Constructor NamedEntityRecognitionTrainingDataset
- Namespace
- LMKit.TextAnalysis.Training
- Assembly
- LM-Kit.NET.dll
NamedEntityRecognitionTrainingDataset(NamedEntityRecognition)
Initializes a NER-focused training dataset bound to a specific NamedEntityRecognition configuration.
public NamedEntityRecognitionTrainingDataset(NamedEntityRecognition engine)
Parameters
engineNamedEntityRecognitionThe configured NER engine whose prompts, model, supported entity definitions, and preferred modality are used to generate training samples.
Examples
using var model = new LM("path/to/model.gguf");
// Use default entity definitions (Person, Organization, Location, Date, etc.)

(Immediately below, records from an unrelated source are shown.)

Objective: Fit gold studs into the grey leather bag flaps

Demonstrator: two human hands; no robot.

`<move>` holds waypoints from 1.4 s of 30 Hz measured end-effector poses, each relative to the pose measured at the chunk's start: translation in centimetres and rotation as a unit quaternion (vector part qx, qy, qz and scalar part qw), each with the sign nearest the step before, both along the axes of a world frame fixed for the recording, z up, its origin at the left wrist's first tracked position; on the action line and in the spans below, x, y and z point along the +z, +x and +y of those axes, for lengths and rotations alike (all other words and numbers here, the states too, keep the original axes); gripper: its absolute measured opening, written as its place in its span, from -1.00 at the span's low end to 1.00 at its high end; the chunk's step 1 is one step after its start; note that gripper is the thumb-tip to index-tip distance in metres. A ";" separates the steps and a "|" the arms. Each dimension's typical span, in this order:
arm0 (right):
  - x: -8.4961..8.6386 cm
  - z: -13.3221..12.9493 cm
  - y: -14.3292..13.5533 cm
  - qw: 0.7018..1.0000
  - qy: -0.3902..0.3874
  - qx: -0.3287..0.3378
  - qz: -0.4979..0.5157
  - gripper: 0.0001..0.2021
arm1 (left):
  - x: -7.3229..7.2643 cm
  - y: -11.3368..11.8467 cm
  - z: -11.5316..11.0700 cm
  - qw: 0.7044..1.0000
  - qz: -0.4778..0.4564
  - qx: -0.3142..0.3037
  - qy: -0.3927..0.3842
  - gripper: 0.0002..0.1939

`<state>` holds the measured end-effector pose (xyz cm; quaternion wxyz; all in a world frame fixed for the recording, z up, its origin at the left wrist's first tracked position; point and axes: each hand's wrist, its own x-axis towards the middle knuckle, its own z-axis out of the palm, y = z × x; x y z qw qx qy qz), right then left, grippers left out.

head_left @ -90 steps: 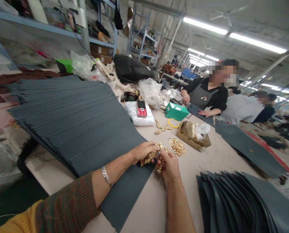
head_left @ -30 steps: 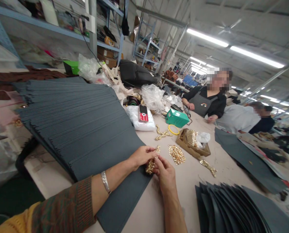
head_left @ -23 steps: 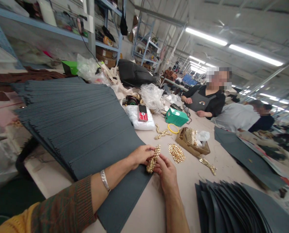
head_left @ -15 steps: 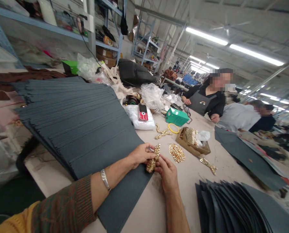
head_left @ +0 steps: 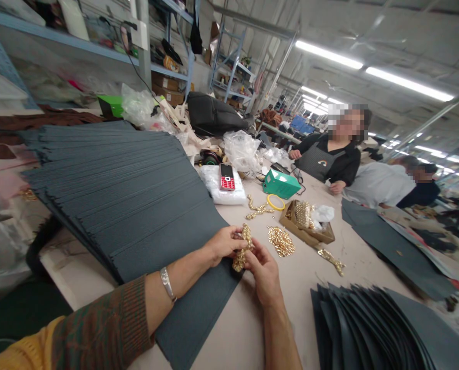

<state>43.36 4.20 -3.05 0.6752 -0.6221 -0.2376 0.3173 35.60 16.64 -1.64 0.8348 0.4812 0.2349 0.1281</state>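
Between my two hands is a bunched gold chain (head_left: 246, 236), held above the corner of a dark grey-blue sheet. My left hand (head_left: 225, 245), with a silver bracelet (head_left: 167, 284) on the wrist, is closed with its fingertips on the chain's left side. Fingers of my right hand (head_left: 264, 267) pinch the chain from the right. A loose pile of gold chain (head_left: 281, 241) lies on the table just to the right. Another twisted length of gold chain (head_left: 258, 209) rests farther back.
Overlapping dark sheets (head_left: 129, 190) cover the left side; another stack (head_left: 368, 324) stands front right. Behind the hands are a cardboard box (head_left: 310, 234) of chain, a yellow ring (head_left: 276, 202), a green box (head_left: 281, 184) and a phone (head_left: 226, 177). A co-worker (head_left: 325, 159) is across the table.
My right hand has turned slightly and its fingers have shifted on the chain. The chain's hanging part has changed shape. Across the table, the co-worker's head and hand have moved.
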 end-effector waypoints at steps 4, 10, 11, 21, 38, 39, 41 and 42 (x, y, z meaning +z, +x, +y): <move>0.0 -0.1 -0.1 1.000 0.011 0.020 -0.007 -0.33 | -0.1 0.0 0.2 1.000 -0.010 0.005 -0.027 -0.62; -0.5 0.2 0.2 0.999 0.006 -0.031 0.005 -0.49 | 0.1 0.1 -0.1 0.998 -0.032 -0.020 -0.047 -0.69; -0.5 0.3 0.2 1.000 0.002 -0.030 -0.009 -0.50 | 0.1 0.2 -0.3 0.998 -0.034 -0.023 -0.045 -0.68; -0.3 0.5 -0.7 0.995 -0.023 -0.050 -0.078 -0.45 | -0.5 0.2 -0.8 0.998 -0.052 0.023 0.021 -0.58; -0.3 1.3 -2.0 0.953 -0.066 -0.116 -0.271 -0.57 | 0.4 0.0 -0.9 1.000 -0.015 0.017 0.020 -0.52; -0.4 1.3 -2.0 0.952 -0.067 -0.118 -0.274 -0.55 | 0.4 0.0 -0.9 1.000 -0.016 0.014 0.023 -0.52; -0.4 1.3 -1.9 0.946 -0.065 -0.123 -0.293 -0.54 | 0.3 0.1 -0.9 0.999 -0.018 0.012 0.031 -0.51; -0.5 1.3 -1.9 0.942 -0.062 -0.122 -0.306 -0.56 | 0.3 0.1 -0.9 0.999 -0.019 0.013 0.036 -0.51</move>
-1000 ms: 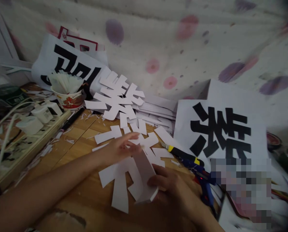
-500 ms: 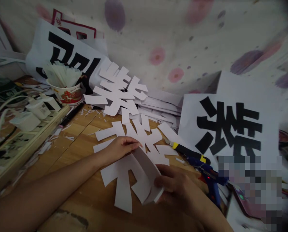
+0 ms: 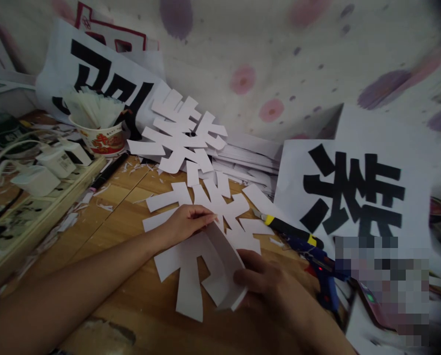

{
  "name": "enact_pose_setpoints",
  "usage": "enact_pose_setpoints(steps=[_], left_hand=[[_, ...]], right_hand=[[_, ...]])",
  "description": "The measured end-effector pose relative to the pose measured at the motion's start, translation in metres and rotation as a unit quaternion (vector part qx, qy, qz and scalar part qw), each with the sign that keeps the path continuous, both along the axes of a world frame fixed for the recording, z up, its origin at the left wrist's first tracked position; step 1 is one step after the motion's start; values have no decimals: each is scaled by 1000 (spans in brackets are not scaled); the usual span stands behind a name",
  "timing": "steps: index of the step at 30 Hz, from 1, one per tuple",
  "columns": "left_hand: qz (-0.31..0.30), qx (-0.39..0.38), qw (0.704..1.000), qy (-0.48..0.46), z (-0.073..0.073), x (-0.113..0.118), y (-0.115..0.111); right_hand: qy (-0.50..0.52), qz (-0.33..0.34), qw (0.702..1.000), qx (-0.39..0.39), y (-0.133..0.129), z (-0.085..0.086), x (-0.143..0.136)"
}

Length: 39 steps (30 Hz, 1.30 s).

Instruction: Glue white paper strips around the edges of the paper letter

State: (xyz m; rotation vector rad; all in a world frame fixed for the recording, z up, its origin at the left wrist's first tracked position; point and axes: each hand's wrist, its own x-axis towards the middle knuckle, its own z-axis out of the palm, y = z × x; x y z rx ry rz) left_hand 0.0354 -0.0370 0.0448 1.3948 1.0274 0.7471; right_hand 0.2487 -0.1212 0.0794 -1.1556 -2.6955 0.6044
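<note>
The left hand (image 3: pixel 190 222) has its thumb and forefinger pressed together, pinching the far end of a bent white strip (image 3: pixel 225 259) above the wooden worktop (image 3: pixel 113 291). The right hand (image 3: pixel 266 281) has its grip closed on the strip's near end, thumb and fingers on either side, and the strip stands along the right edge of a white cut-out (image 3: pixel 190 276).
</note>
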Motion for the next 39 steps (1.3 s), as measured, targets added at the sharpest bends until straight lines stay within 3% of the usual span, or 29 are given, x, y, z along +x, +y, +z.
enact_pose_setpoints(steps=[22, 39], left_hand=[[22, 6, 1000, 14, -1, -3, -3], [7, 48, 999, 19, -5, -2, -1]], right_hand=[[-6, -3, 1000, -1, 2, -12, 0], [-14, -12, 1000, -9, 1, -7, -2]])
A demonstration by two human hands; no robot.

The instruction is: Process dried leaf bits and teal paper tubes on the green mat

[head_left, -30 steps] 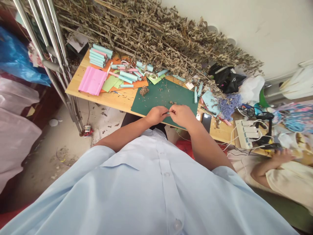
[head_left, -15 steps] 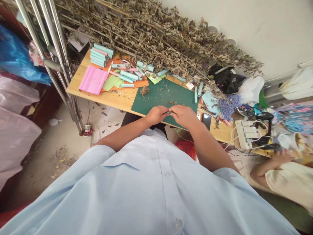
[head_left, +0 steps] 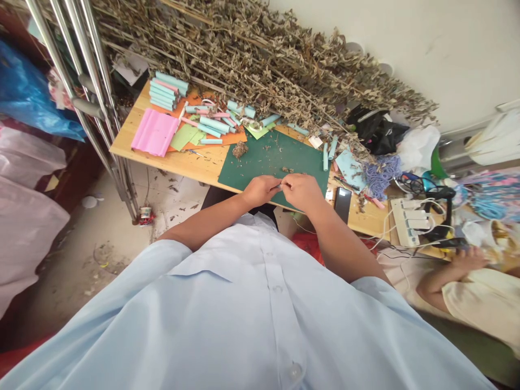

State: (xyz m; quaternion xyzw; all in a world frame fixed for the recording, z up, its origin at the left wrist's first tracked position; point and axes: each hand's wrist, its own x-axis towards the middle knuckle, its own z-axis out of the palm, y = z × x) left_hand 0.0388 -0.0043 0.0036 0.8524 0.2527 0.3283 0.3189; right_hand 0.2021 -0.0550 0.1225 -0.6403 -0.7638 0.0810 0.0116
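Note:
My left hand (head_left: 261,190) and my right hand (head_left: 300,190) meet fingertip to fingertip over the front edge of a green mat (head_left: 280,157). Both are closed in a pinch. A small thing sits between the fingers, too hidden to make out. Just beyond my right hand lie a few brown dried bits (head_left: 287,170) on the mat. A clump of dried plant (head_left: 240,150) rests at the mat's left part.
Blue paper rolls (head_left: 213,127) and a pink sheet (head_left: 154,131) lie left on the wooden table (head_left: 187,168). Dried stalks (head_left: 260,65) are heaped behind. To the right are a phone (head_left: 343,203), a power strip (head_left: 405,222) and a person's arm (head_left: 441,281).
My right hand has turned slightly and its fingers have drawn in more tightly, its forearm shifting a little left. My left hand stays almost where it was.

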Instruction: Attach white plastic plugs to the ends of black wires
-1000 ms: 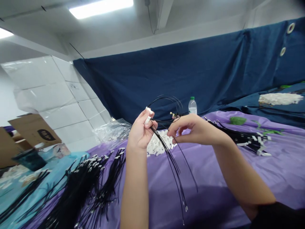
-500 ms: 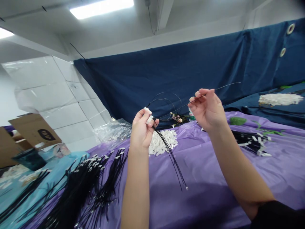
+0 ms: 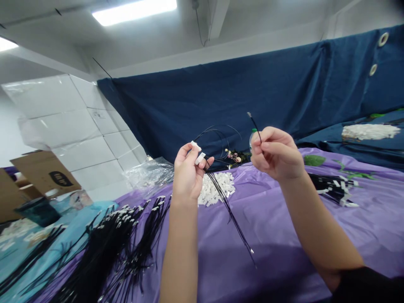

var ner = new NamedEntityRecognition(model);
var dataset = new NamedEntityRecognitionTrainingDataset(ner)
{
EnableModalityAugmentation = true
};
dataset.AddSample(
"Microsoft was founded by Bill Gates and Paul Allen in Albuquerque on April 4, 1975.",
new[]
{
new EntityAnnotation("Organization", "Microsoft"),
new EntityAnnotation("Person", "Bill Gates"),
new EntityAnnotation("Person", "Paul Allen"),
new EntityAnnotation("Location", "Albuquerque"),
new EntityAnnotation("Date", "April 4, 1975")
});
dataset.ExportAsSharegpt("ner_dataset.json", overwrite: true);
Remarks
The constructor captures the current state of engine
(e.g., entity definitions, prompt templates, and modality preferences). Subsequent calls
to AddSample(Attachment, IEnumerable<EntityAnnotation>)
and overloads synthesize chat histories consistent with this configuration.